Hassler credits the mentoring of long-time OSU faculty member Jeanne Agnew and the classes she took while at OSU. “My OSU education fostered a 45-year career in IT and higher education. The technical foundation I had in math and computer science at OSU launched me on that path,” Hassler said in her induction speech. “I was fortunate to meet Jeanne Agnew… She was teacher, advisor, mentor, and friend, and we stayed in touch until her death.”

“Ardoth Hassler is a perfect example of what it means to be an outstanding graduate of the College of Arts and Sciences,” Department Head Chris Francisco said. “When she graduated from OSU, she had a great background in math and computer science. But in a field like computing, everything is continually changing. She had to adapt to a new environment all the time, and no one could possibly have envisioned what the technology would be like 10, 20, or 40 years down the road. To be called upon by the National Science Foundation 40 years after graduating to provide advice to the leading large research facilities in the world about cybersecurity is incredibly impressive.”

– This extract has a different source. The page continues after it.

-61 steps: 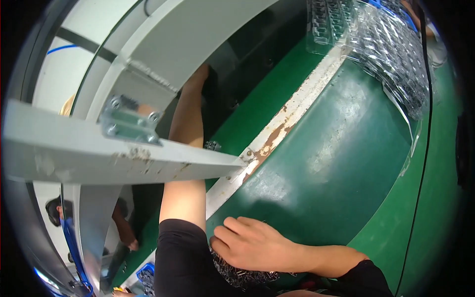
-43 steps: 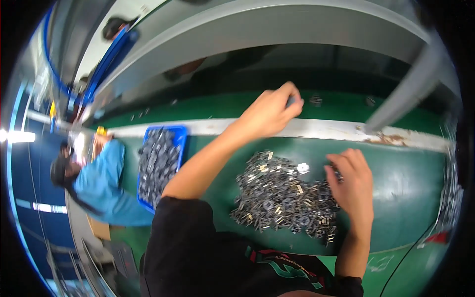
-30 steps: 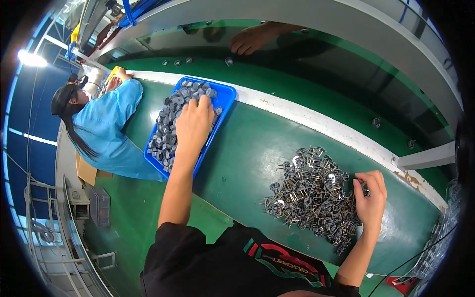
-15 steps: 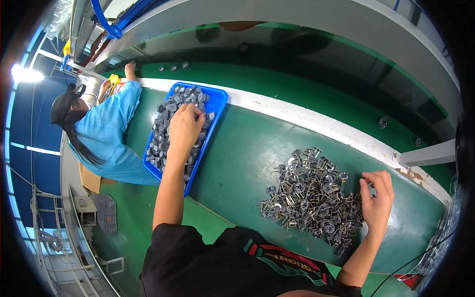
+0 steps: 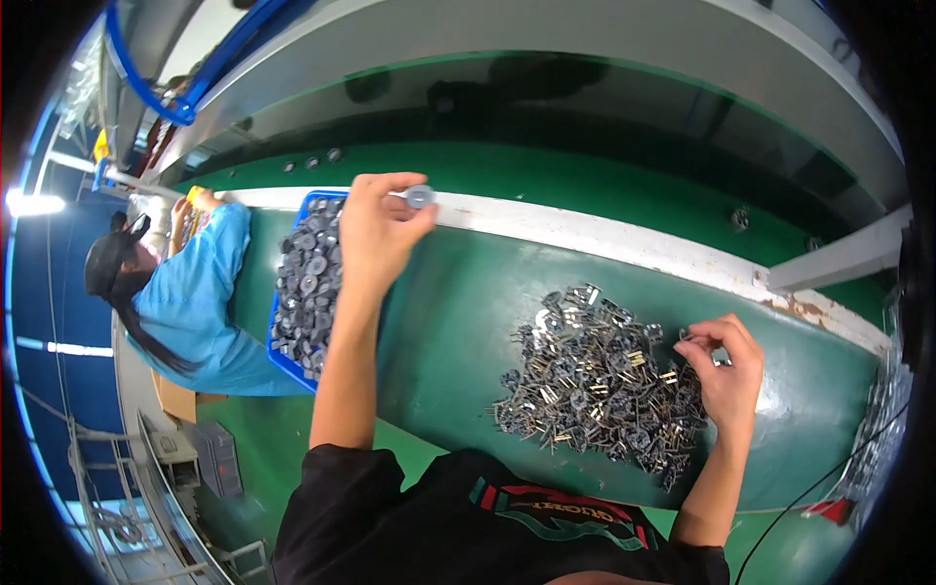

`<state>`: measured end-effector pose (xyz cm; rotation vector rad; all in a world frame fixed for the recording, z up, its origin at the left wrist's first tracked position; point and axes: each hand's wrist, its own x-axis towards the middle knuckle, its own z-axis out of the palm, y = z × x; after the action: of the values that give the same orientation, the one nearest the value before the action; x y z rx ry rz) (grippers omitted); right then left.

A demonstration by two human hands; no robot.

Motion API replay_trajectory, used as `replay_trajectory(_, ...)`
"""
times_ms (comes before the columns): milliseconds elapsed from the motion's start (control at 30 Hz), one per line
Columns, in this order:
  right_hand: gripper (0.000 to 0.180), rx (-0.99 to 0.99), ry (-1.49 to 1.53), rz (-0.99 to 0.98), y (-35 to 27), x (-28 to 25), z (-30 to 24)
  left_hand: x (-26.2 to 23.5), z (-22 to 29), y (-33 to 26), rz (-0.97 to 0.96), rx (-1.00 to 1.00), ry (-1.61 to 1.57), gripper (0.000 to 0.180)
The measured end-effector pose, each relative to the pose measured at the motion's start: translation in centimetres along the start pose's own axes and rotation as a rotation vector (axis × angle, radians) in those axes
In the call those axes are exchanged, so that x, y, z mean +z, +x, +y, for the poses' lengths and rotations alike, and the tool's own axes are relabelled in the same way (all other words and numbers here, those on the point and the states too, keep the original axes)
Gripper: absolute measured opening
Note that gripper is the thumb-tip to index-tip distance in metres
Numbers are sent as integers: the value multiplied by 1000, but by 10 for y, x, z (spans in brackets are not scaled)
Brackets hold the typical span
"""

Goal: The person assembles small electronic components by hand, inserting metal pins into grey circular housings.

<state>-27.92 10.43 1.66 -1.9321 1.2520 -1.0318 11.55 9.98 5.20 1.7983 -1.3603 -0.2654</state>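
Observation:
My left hand is raised past the right side of the blue tray. Between its thumb and fingers is a round grey plastic cap. Many similar grey caps fill the tray, and my left hand and forearm hide its right part. To the right lies a heap of black round plug inserts with metal pins. My right hand is at the heap's right edge, thumb and fingertips pinched together. A small dark piece shows at those fingertips, too small to make out.
Beyond a white ledge runs a green belt with a few small parts on it. A grey post rises at the right. At the left, a person in blue works at the same green table. A grey crate stands below.
My left hand has come out of the tray, moving right and away from me with a grey cap. My right hand has shifted slightly left, closer to the heap. The whole view has shifted a little.

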Motion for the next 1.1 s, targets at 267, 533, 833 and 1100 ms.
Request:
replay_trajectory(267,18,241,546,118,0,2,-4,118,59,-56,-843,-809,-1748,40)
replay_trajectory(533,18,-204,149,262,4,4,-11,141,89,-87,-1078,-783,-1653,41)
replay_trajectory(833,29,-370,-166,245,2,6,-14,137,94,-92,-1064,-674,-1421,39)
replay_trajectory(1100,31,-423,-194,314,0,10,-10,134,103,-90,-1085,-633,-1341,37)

Hassler commented on the value of an Arts and Sciences education during the Hall of Fame banquet. “It wasn’t just math and CS; it was the well-rounded liberal arts education that I got at OSU. It enabled me to become a “boundary bridger…” I worked from the classics to medicine to sciences and the arts. I was most proud as an undergraduate of being selected for Mortar Board. The Mortar Board tenets of scholarship, leadership, and service, I learned at OSU.”

As part of the Hall of Fame weekend, Hassler and her husband, Jim Short, an engineer who also had a distinguished career in government and academia, visited the math department before the banquet, and Hassler gave that week’s colloquium. She talked about how her background in math helped in her career in academic computing and spoke of the value of mentoring and the need to encourage members of groups underrepresented in the mathematical sciences.

“We are so pleased to have been able to honor Ardoth as our outstanding alumna and that the College of Arts and Sciences selected her as a Hall of Fame inductee,” Francisco said. “She has had such an incredible impact on academic computing, particularly in enabling breakthroughs in basic research in so many areas. It was fascinating to hear her talk to our students and faculty about how she was able to achieve all that she has, and she offered some great advice about mentoring and moving toward a more inclusive community in STEM and higher education.”